Ill. House might seek US aid to review Rep. Smith

SPRINGFIELD — The leader of an Illinois House committee investigating alleged misconduct by a lawmaker wants to find out how much federal prosecutors can reveal about their bribery case against Rep. Derrick Smith.

Rep. Elaine Nekritz, D-Northbrook, will convene the rare proceeding in Springfield Tuesday. It will determine whether Smith’s actions are enough to warrant discipline that could lead to expulsion.

U.S. Attorney Patrick Fitzgerald charged the Chicago Democrat after he allegedly accepted a $7,000 bribe in exchange for his endorsement of what he thought was a daycare center’s state grant application.

A spokesman for Fitzgerald declined comment Monday on the proposal. Although she doesn’t anticipate the committee gathering much of its own evidence, Nekritz said the committee should try to collect information beyond the criminal complaint.

“We need to ask the question of the U.S. attorney what they’re willing to provide us because if we didn’t we would simply be acting on allegations of which no one has testified or proved,” Nekritz said Monday.

House rules spell out proceedings for reviewing a member’s conduct that could lead to reprimand, censure or expulsion.

Nekritz will lead the panel of three Democrats and three Republicans. If it determines discipline is warranted, a separate committee will decide that.

If the committee sends a letter to prosecutors, the committee would be inactive until it gets a response. If there’s no assistance the U.S. attorney can provide, “then it will be a fairly short proceeding,” Nekritz said.

“We will just have to engage in a discussion among the committee as to whether or not we think that the criminal complaint is sufficient to send it to the next level,” she said.

Smith was arrested in what authorities say was an undercover sting just a week before Illinois’ legislative primary election. Democratic party leaders were silent on whether Smith should quit before last week’s tally, where he won 77 percent of the vote over an opponent who used to be a Republican activist.

After Smith saved the seat for the party, several powerful Democrats said Smith should resign, including his former employer and political sponsor, Secretary of State Jesse White.

Now if Smith steps aside, Democrats may hand-pick his replacement.

Smith has resisted and did not return messages seeking comment Monday. Nekritz said she’s been told neither Smith nor his attorney will attend the hearing.

Before the election, Gov. Pat Quinn warned against judging Smith before a jury rendered a verdict, but the day after the primary, the Democratic governor said Smith should resign because of the “cloud hanging over his head.”

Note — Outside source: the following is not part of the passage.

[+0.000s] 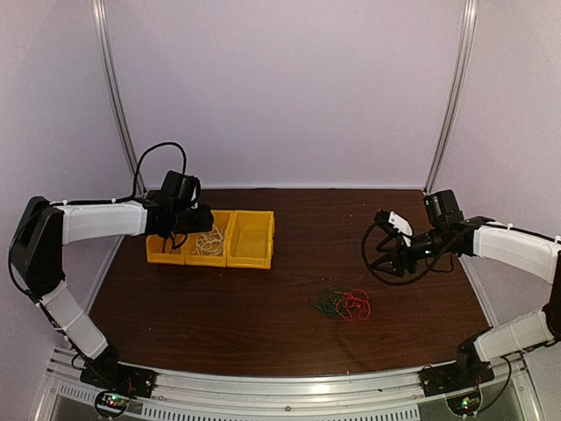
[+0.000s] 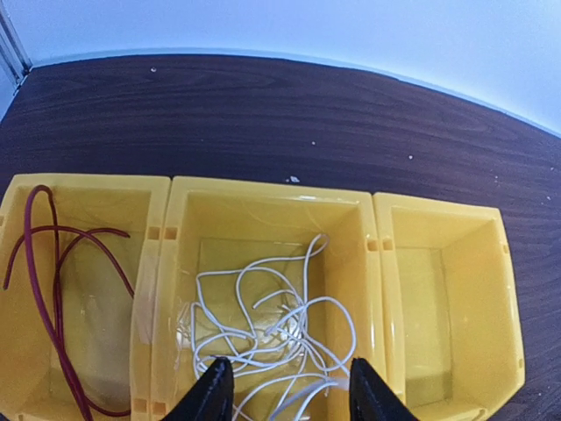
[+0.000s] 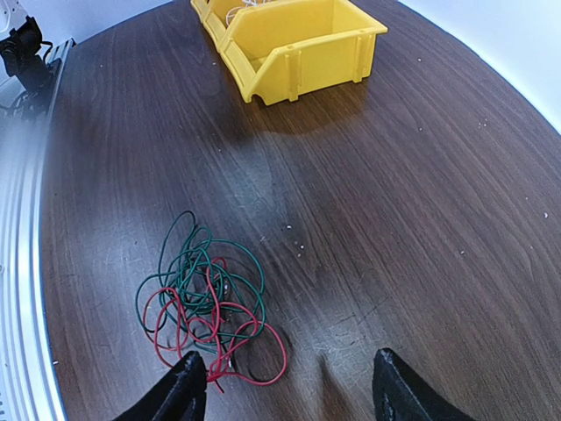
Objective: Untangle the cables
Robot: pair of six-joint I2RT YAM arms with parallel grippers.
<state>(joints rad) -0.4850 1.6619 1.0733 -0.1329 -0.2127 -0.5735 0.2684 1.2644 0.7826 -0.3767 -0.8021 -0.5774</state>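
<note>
Left hand [image 2: 291, 388] parted over white cables [image 2: 263, 324] in middle bin [image 2: 263, 189], right hand [image 3: 287, 388] wide — red-green tangle [image 3: 206, 307] beside it

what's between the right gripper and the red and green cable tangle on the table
Nothing visible. The right gripper hangs open near the red and green tangle, and only bare table shows between them. The yellow bins sit far beyond the tangle, off that path.

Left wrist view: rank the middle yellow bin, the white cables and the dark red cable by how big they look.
1. The middle yellow bin, clearly largest.
2 and 3. The white cables and the dark red cable: their spreads look about alike, the white tangle denser, so no firm ranking.
</note>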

At an appearance in Springfield Monday, Quinn said Smith would “do himself a favor by resigning” before the House expels him. He would not explain why he’s now willing to call for his ouster after much more restrained remarks last week.

Illinois Democratic Party Chairman Michael Madigan, whose political fund poured more than $60,000 in aid into Smith’s primary race, would not comment on Smith after his arrest and now says it would be improper to say anything because, as House speaker, he set up the review.

Investigating committee member Rep. Will Davis, D-Homewood, said it’s not awkward to sit in judgment of a colleague, but “unfortunate.”

“It’s unfortunate that we have to have this conversation,” Davis said. “It isn’t awkward. We’ll do what we have to do.”

The investigation was triggered when five House members — two more than necessary — sought the review in a petition to Madigan. They were all Republicans. One of them, Rep. Jim Sacia of Pecatonica, will present a written list of suggested charges, which is intended to guide the committee in deciding how far its review should go, according to House rules.

Any activity involving Smith will remain in the House. The Senate will not be involved.

That differs from an impeachment proceeding run by the House in December 2008 after former Gov. Rod Blagojevich was arrested on political corruption charges, which later earned him a 14-year sentence in federal prison.

In Blagojevich’s case, a committee’s investigation led to a House vote to impeach. The Senate tried Blagojevich on the impeachment charge and voted to remove him from office in January 2009.